Aquel hombre ostentaba el rango más alto entre los pilotos. Era un primip... No... Esos eran pilotos, su rango era diferente. Maggiore... Era el mayor Francesco Baracca. Tenía la expresión hechizada y depredadora que se adueñaba de los vivos cuando caía la noche. Sus ojos miraron con dureza a Titus durante un instante, pues los galos que atacaban las posiciones de retaguardia eran casi héores para los hombres de primera línea de fuego. Las machas escarlatas de un oficial de estado mayor eran casi una marca de Caín, un motivo para la mofa. La manga vacía, sin embargo, contaba otra historia.
-El centurión Dubicius ha sufrido un colpaso nervioso -dijo Titus, con frialdad-. Está de permiso indefinido...
-Algún descuido con un revolver juegtón -ironizó con un grave acento siciliano un hombre de aspecto lobuno-. Que lástima...
-Cuando pillan a un tipo que se autolesiona, le espera el pelotón... -dijo otra voz cavernosa.
-El centurión Dubicius estaba bajo una fuerte presión -replicó Titus, sin alterarse.
-De eso hay mucho por aquí -exclamó otro piloto, con un sombrero negro que dejaba su rostro en las sombras, pero con los ojos ardiendo en la oscuridad.
-Deja en paz a Andronicus, Cerutti -insistió Baracca-. No mates al mensajero.
-Necesito un piloto -anunció Titus.
-Pues ha venido a la tienda indicada -comentó Baracca.
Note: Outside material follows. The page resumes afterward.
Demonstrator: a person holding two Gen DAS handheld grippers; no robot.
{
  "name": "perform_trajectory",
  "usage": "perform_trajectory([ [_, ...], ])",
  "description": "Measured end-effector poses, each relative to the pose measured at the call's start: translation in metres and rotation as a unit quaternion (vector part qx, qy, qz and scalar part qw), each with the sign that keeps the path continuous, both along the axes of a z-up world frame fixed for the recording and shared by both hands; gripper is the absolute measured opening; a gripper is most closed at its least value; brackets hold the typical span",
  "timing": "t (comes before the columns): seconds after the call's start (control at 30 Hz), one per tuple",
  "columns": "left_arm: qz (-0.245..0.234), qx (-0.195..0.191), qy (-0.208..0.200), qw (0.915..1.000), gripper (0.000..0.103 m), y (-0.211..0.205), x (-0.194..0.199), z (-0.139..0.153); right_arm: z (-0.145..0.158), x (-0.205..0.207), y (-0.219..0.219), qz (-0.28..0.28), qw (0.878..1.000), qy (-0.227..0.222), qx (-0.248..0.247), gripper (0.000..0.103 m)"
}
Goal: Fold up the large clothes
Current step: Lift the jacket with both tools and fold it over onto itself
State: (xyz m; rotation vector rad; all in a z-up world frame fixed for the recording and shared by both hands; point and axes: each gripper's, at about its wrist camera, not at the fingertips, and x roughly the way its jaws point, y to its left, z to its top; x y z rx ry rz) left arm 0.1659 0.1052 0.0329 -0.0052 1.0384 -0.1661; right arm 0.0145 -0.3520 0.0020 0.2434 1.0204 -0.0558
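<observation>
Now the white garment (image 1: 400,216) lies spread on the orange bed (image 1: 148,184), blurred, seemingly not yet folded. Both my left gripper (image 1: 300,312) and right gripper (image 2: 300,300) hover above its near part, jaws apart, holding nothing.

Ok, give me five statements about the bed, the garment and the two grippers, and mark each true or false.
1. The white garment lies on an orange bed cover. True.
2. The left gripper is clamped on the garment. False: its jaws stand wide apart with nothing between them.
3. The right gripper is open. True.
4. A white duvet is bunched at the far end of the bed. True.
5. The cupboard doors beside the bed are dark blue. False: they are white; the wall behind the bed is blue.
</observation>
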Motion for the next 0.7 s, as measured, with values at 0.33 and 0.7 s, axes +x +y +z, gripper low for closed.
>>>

No hubo ningún voluntario. Andronicus recordó las instrucciones del mando y explicó:
-El mando quiere echar un vistazo a algo especial. Un avión de observación puede cruzar las líneas sobre las nubes y volver en vuelo rasante para tomar fotografías.
-Parece cosa fácil -comentó Cerutti-. Seguro que ganamos la guerra con esa demostración.
Titus se etaba irritando por la actitud de los pilotos, pero optó por ignorarlos. Se apropió de una mesa de juego y extendió un mapa sobre el tapete verde.
-Aquí está el lugar que deseamos investigar -indicó señalándolo-. Nos han llegado extraños rumores...
Algunos pilotos se acercaron, picados por la curiosidad. Baraca avanzó hacia la mesa y contempló el mapa, mientras un silencio espeso se apoderaba del lugar.
-El castillo de Malinbois -exclamó alguien por fín-. La
Unión des Gueules Cassées...
-La Hermandad de las Caras Rotas, así llamados por su habilidad para estrellarse al aterrizar sus aeroplanos -explicó Baracca-. No se engañe, Andronicus. Es una leyenda de los comienzos de la guerra. Los componentes de esa escuadrilla tienen más victorias en su haber que toda la aviación de las Potencias Centrales juntas.
-No está mal -exclamó Titus-. Entonces hemos escogido a los hombres adecuados para desafiarlos.